Aksi pertama, korban diancam akan dibunuh dan diberi uang Rp 7 ribu agar tidak menceritakan kepada keluarganya. Alhasil, korban yang masih duduk di kelas 4 SD ini hanya menyimpan cerita tragisnya sendiri.

"Saya tidak berani mengadu ke siapapun karena takut diancam. Dia (pelaku) kasih saya uang Rp 7 ribu agar tutup mulut," ungkap NE.

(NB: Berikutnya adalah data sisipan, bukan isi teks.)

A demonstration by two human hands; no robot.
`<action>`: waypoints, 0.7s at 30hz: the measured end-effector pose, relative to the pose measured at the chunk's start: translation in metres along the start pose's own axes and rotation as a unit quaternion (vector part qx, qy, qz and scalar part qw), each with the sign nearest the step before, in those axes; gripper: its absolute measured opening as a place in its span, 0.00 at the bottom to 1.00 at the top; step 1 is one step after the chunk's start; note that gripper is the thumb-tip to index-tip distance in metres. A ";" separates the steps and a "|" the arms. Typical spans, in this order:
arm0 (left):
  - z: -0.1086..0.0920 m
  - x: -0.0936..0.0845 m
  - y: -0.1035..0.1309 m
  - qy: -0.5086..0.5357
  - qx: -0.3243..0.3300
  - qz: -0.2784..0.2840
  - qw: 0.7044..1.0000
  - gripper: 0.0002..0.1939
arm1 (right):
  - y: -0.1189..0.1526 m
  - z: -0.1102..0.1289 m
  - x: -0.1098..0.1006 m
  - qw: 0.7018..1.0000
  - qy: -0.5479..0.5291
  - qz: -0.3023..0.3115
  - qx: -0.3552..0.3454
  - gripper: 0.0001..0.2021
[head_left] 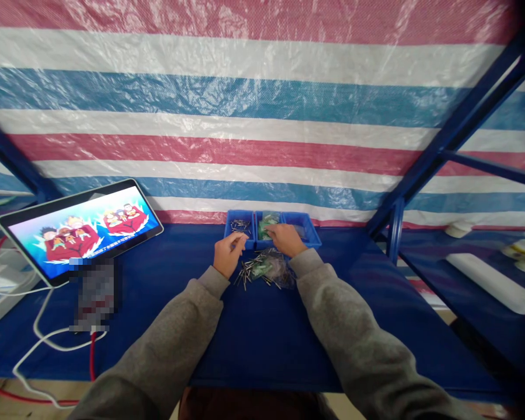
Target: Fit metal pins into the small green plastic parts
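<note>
My left hand [228, 254] is closed in a pinch at the front of the left blue bin [228, 221], which holds thin dark metal pins [240, 226]. What its fingertips hold is too small to make out. Over the middle blue bin [259, 244], my right hand [287, 238] has its fingers pressed together against green pieces and clear plastic [269, 219]; anything between them cannot be made out. In front of the bins, between my wrists, lies a loose pile of metal pins [245, 274] with a clear plastic bag [276, 268] and a green piece [259, 269].
A right-hand blue bin [317, 238] adjoins the others on the blue table [266, 338]. At left stand a tablet [83, 227] playing a cartoon, a blurred-out item [97, 297] and white and red cables [39, 332]. Blue metal posts [394, 227] rise at right, beside a white long object [492, 282].
</note>
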State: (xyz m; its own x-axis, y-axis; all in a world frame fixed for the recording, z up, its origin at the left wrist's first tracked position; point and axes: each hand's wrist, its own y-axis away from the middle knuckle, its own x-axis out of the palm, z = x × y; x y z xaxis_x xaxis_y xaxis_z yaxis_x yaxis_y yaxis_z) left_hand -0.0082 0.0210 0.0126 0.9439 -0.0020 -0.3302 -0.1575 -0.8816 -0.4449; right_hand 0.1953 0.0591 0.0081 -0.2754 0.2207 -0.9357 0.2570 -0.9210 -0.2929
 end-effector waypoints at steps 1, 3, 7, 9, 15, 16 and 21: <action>0.000 0.000 0.000 -0.005 0.002 0.001 1.000 0.14 | -0.001 0.001 0.001 1.000 0.007 0.006 0.000 0.12; 0.000 0.000 0.000 -0.022 0.007 0.003 1.000 0.15 | -0.004 0.003 0.002 1.000 0.019 0.018 0.001 0.15; 0.003 -0.002 -0.002 -0.099 0.028 0.042 0.994 0.14 | -0.001 0.006 -0.001 1.000 0.019 0.020 0.006 0.21; 0.006 -0.003 -0.004 -0.152 0.051 0.074 0.984 0.11 | 0.004 0.008 -0.007 0.999 0.010 -0.035 0.008 0.21; 0.015 -0.008 -0.007 -0.249 0.090 0.118 0.957 0.08 | 0.029 0.009 -0.023 0.987 -0.061 -0.144 0.020 0.14; 0.016 -0.008 -0.007 -0.253 0.095 0.118 0.955 0.08 | 0.030 0.008 -0.022 0.987 -0.059 -0.145 0.022 0.14; 0.016 -0.004 -0.004 -0.254 0.115 0.115 0.954 0.10 | 0.015 -0.006 -0.011 0.991 -0.020 -0.129 -0.002 0.17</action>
State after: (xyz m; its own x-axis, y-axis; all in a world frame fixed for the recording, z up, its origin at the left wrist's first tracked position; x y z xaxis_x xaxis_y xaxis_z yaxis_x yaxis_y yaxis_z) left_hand -0.0165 0.0323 0.0023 0.6242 0.0971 -0.7752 -0.4582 -0.7582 -0.4639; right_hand 0.2077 0.0445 0.0132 -0.3683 0.4366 -0.8208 0.1771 -0.8338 -0.5229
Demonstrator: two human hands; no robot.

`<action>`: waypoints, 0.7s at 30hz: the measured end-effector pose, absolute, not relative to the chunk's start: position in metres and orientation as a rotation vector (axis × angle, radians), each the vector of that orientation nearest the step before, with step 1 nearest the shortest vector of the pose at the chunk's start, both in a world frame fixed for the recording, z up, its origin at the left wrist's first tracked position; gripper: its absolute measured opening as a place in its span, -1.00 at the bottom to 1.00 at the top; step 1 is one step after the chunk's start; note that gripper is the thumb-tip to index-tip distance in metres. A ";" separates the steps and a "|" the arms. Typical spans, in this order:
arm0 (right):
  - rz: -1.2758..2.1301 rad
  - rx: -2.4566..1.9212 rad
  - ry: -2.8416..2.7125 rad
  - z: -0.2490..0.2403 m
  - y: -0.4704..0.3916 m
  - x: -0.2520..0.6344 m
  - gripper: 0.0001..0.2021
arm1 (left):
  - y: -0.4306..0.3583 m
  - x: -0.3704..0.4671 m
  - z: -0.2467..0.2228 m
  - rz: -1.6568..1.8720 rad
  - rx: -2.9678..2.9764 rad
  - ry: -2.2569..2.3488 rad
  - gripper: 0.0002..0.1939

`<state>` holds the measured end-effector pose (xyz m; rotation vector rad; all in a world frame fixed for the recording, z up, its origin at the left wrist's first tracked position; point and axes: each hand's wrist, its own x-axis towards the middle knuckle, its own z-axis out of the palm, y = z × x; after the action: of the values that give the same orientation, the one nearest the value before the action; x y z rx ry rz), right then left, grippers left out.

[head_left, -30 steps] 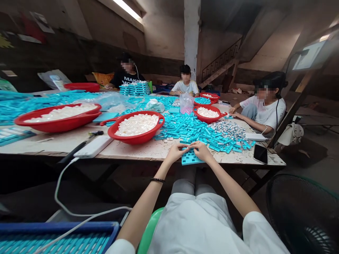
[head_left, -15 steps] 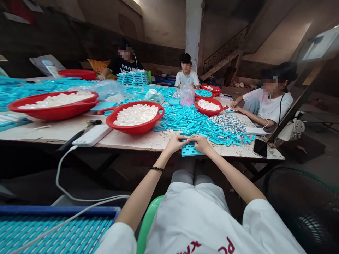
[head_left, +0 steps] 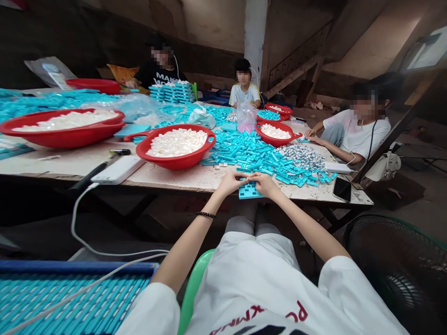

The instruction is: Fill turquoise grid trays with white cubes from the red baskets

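At the near edge of the table, my left hand (head_left: 229, 182) and my right hand (head_left: 266, 184) meet over a light-blue plate with square slots (head_left: 248, 190). The fingers of both hands are bent and closed at its far part, their tips touching in the middle. Any small part between the fingertips is too small to make out. The plate juts a little over the table edge. Just beyond the hands spreads a heap of loose blue plastic strips (head_left: 240, 148), with a pile of small white-and-dark pieces (head_left: 303, 159) at its right.
A red basin of white pieces (head_left: 190, 160) stands left of the heap; a larger red basin (head_left: 66, 137) is farther left. A white power bank (head_left: 118, 170), a hammer (head_left: 101, 167) and a phone (head_left: 342, 190) lie along the edge. Several people sit around the table. A fan (head_left: 394, 265) stands right.
The view has tipped slightly, so the table sits a little higher in the picture. Both hands stay together on the blue plate, with hardly any shift of the fingers.
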<state>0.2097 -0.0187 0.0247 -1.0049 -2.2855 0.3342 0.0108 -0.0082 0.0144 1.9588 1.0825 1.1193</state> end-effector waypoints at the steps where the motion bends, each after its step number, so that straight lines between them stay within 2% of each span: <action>1: 0.336 -1.010 -2.277 0.025 -0.020 0.209 -0.43 | -0.009 0.011 0.015 1.118 1.972 1.082 -0.60; 8: 0.289 -1.072 -2.067 0.029 -0.020 0.215 -0.48 | -0.014 0.010 0.017 1.163 1.990 1.204 -0.58; 16: -0.073 -1.836 -1.722 0.058 0.014 0.344 -0.63 | -0.019 0.009 0.016 1.209 1.980 1.211 -0.62; 21: -0.058 -2.083 -1.657 0.054 0.040 0.390 -0.68 | -0.018 0.008 0.012 1.238 1.983 1.191 -0.69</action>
<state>0.3902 0.0396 0.0542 -2.0831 -1.6566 -0.0582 0.0079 -0.0180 0.0120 1.9829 1.1907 1.2375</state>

Sementara nenek korban, Mardiyah mengaku tidak tahu jika cucunya tersebut sudah diperkosa pelaku sebanyak dua kali. Sebab, saat kepergok olehnya, korban tidak menceritakan peristiwa sebenarnya.

"Saya baru tahu waktu cucu saya bercerita saat melapor tadi. Ternyata, waktu kepergok itu, yang kedua bukan yang pertama," kata Mardiyah dengan nada kesal.

Kasat Reskrim Polresta Palembang Kompol Djoko Julianto mengungkapkan, berdasarkan pengakuan korban, dirinya terpaksa melayani nafsu pelaku lantaran di bawah ancaman. Pihaknya akan mencari pelaku yang melarikan diri.

"Sebelum pelaku kabur ke luar kota, anggota kita akan langsung menciduk pelaku," tegasnya.